RAW DATA:
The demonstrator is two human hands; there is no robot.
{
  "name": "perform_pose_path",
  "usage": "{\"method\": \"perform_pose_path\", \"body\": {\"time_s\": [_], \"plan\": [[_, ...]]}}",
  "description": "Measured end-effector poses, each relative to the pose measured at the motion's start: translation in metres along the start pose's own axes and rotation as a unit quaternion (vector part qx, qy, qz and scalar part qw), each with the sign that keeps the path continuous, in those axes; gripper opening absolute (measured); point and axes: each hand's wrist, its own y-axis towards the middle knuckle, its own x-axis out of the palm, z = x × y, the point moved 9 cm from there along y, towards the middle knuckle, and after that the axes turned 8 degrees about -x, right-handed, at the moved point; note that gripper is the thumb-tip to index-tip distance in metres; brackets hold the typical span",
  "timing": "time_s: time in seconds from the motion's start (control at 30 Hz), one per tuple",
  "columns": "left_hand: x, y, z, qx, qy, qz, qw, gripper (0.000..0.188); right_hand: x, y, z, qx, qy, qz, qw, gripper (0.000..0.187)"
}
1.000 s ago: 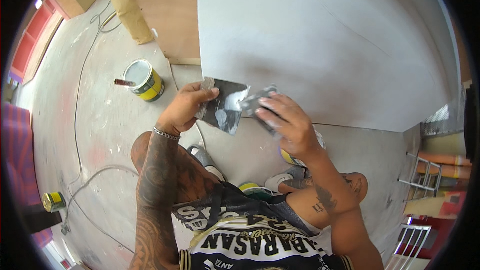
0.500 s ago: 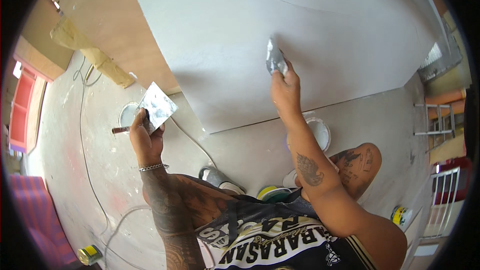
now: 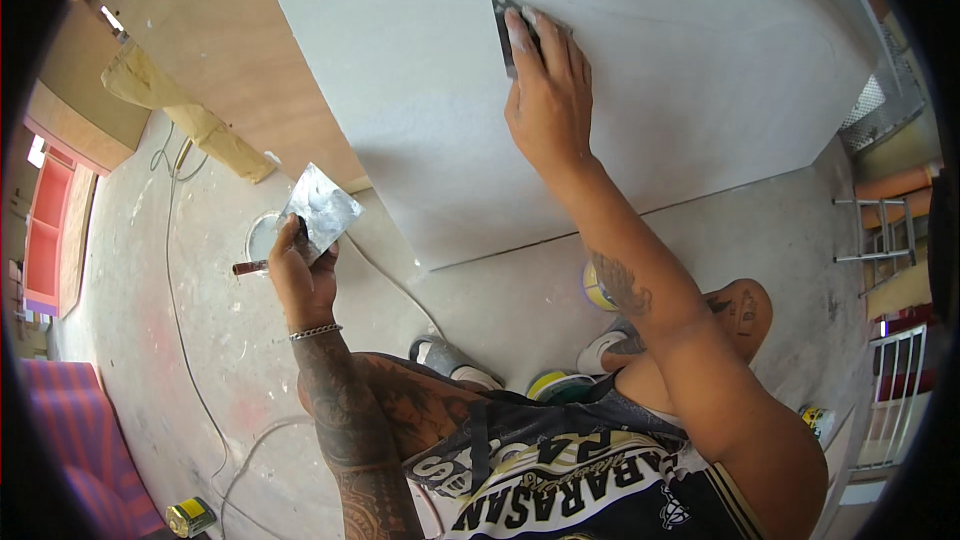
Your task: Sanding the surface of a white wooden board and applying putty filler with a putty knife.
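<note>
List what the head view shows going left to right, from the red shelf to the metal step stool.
Red shelf → tan masking paper → left hand holding a flat metal plate → right hand pressing a putty knife on the grey board → metal step stool.

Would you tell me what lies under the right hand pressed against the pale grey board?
Under the right hand a flat metal putty blade lies against the pale grey board. Only its upper corner shows; fingers cover the rest, so any filler beneath stays hidden.
</note>
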Motion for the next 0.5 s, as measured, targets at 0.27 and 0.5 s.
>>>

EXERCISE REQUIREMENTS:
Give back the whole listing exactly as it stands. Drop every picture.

RESPONSE TO THIS TASK:
The demonstrator is two human hands; there is no robot.
{
  "name": "perform_pose_path",
  "usage": "{\"method\": \"perform_pose_path\", \"body\": {\"time_s\": [_], \"plan\": [[_, ...]]}}",
  "description": "Measured end-effector poses, each relative to the pose measured at the motion's start: translation in metres along the start pose's own axes and rotation as a unit quaternion (vector part qx, qy, qz and scalar part qw), each with the sign that keeps the path continuous, in those axes; gripper opening absolute (measured); point and axes: each hand's wrist, its own y-axis towards the middle knuckle, its own x-axis out of the palm, z = x × y, the point moved 9 cm from there along y, towards the middle knuckle, and after that the axes turned 8 degrees about -x, right-handed, at the moved point; note that gripper is the thumb-tip to index-tip distance in metres; brackets hold the typical span",
  "timing": "time_s: time in seconds from the motion's start (control at 30 Hz), one per tuple",
  "columns": "left_hand: x, y, z, qx, qy, qz, qw, gripper (0.000..0.188); right_hand: x, y, z, qx, qy, qz, qw, gripper (0.000..0.187)"
}
1.000 s ago: 
0.500 s ago: 
now: 
Your task: Sanding the surface of a white wooden board and applying putty filler with a putty knife.
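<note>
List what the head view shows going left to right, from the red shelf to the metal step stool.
Red shelf → tan masking paper → left hand holding a flat metal plate → right hand pressing a putty knife on the grey board → metal step stool.

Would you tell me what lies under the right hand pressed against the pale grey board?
Under the right hand a flat metal putty blade lies against the pale grey board. Only its upper corner shows; fingers cover the rest, so any filler beneath stays hidden.
</note>
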Motion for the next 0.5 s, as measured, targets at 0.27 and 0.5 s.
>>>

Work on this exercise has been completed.